The bottleneck in building AI infrastructure has migrated from the chip fab to the substation. In the clearest signal of that shift so far this year, Amsterdam-listed SWI Group said on 15 June 2026 it will pay $500 million for a meaningful stake in Genesis Digital Assets, the US operator of 1.3 gigawatts of grid connections spread across 15 American sites, several in Texas and described in the announcement as hyperscaler-ready (SWI Group press release on PR Newswire).
A gigawatt, the unit that anchors the deal, is a measure of power capacity rather than compute. One gigawatt is roughly what a large hyperscale data center campus draws at full tilt, and it is also roughly the size of the queue that newer entrants now wait years to obtain from regional grid operators. The legacy crypto-mining sites SWI is buying already hold the right to draw that much power, and they hold the land and substations to do it. That is the asset.

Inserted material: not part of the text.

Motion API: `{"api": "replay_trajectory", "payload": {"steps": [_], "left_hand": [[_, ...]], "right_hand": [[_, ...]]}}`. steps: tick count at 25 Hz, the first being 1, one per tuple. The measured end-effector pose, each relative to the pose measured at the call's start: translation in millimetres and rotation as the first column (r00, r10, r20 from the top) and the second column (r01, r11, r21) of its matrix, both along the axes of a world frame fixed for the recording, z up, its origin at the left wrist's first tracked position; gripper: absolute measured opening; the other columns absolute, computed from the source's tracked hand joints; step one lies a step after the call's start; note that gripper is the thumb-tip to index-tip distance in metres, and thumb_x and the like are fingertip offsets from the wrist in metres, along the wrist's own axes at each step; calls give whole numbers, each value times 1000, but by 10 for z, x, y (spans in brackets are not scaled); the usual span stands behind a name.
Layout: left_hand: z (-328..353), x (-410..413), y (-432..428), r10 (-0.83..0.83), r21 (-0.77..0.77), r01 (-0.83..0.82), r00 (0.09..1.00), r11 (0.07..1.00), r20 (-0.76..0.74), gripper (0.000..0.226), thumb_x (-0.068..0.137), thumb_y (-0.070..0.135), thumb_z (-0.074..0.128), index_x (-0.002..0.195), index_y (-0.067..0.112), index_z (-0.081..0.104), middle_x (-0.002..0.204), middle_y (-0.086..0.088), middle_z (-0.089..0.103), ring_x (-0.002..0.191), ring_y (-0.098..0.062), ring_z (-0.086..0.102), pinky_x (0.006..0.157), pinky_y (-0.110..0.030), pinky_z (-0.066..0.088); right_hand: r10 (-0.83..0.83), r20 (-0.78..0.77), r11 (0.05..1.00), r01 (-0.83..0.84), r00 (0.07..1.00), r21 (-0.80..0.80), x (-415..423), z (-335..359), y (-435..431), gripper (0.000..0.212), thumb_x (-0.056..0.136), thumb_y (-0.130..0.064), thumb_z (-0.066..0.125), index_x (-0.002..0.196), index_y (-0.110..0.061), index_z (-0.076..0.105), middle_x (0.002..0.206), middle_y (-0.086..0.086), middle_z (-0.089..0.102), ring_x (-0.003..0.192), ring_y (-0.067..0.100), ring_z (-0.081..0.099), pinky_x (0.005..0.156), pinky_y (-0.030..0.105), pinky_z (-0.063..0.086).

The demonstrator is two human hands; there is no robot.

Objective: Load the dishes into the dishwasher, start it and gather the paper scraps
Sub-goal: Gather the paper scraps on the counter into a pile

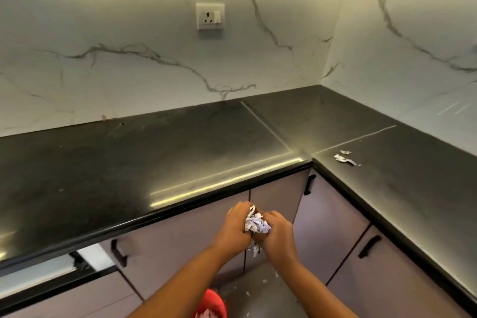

SWI's strategy is to repurpose those sites for high-performance computing and AI workloads, leaning on operational know-how from its European data center platform, AiOnX, which the company says contributes another 2.3 GW across Ireland, the United Kingdom, Denmark, Spain, and Italy. Stacked on the 1.3 GW of US capacity, the company frames the combined footprint as 3.6 GW of transatlantic AI-ready infrastructure (SWI Group press release on PR Newswire).
Three caveats attach to the framing. First, every capacity figure in the announcement is SWI-attributed, and the press release is the only source currently on the record. Independent corroboration of the 1.3 GW figure, the 15-site footprint, and the 3.6 GW aggregate has not been published. Second, the headline $500 million price tag covers a stake in Genesis Digital Assets, not a controlling acquisition. The deal is largely structured through a $1.124 billion preference share class in GDA, with SWI taking roughly 77.2 percent of the preference stack and around 38.3 percent of total equity, a structure that gives the company economic exposure to GDA's value but not majority operating control. Third, "AI-ready" is announced intent, not completed retrofit. The press release does not disclose retrofit timelines, capital expenditure per site, or any hyperscaler offtake agreement.
The economic logic of the transaction is the part that travels beyond SWI. New grid connections in the major US data center markets routinely face multi-year queues, and the cheapest way to bypass those queues is to acquire sites that already hold interconnection rights, even if they were originally built for a different use. Crypto-mining campuses in Texas and the Pacific Northwest were built for exactly that reason: cheap power, fast permitting, and industrial-scale substations. Converting them to AI workloads is not trivial, since the power-quality, cooling, and fiber requirements are different, but the gating asset, the right to draw large amounts of electricity, is already in hand.
What to watch next. SWI's claim of 3.6 GW will be tested on three things in the coming year. How much of the 1.3 GW at GDA is actually energised, and how much is permitted but not yet connected. What share of the Texas sites attract a named hyperscaler tenant on a multi-year offtake. And whether the preference-share structure leaves SWI exposed if GDA's equity value falls short of the $1.124 billion stack. Each of those questions is answerable from public filings, grid-operator interconnection reports, and tenant disclosures once the deal closes, and each will determine whether the bottleneck shift the press release implies is real or merely announced.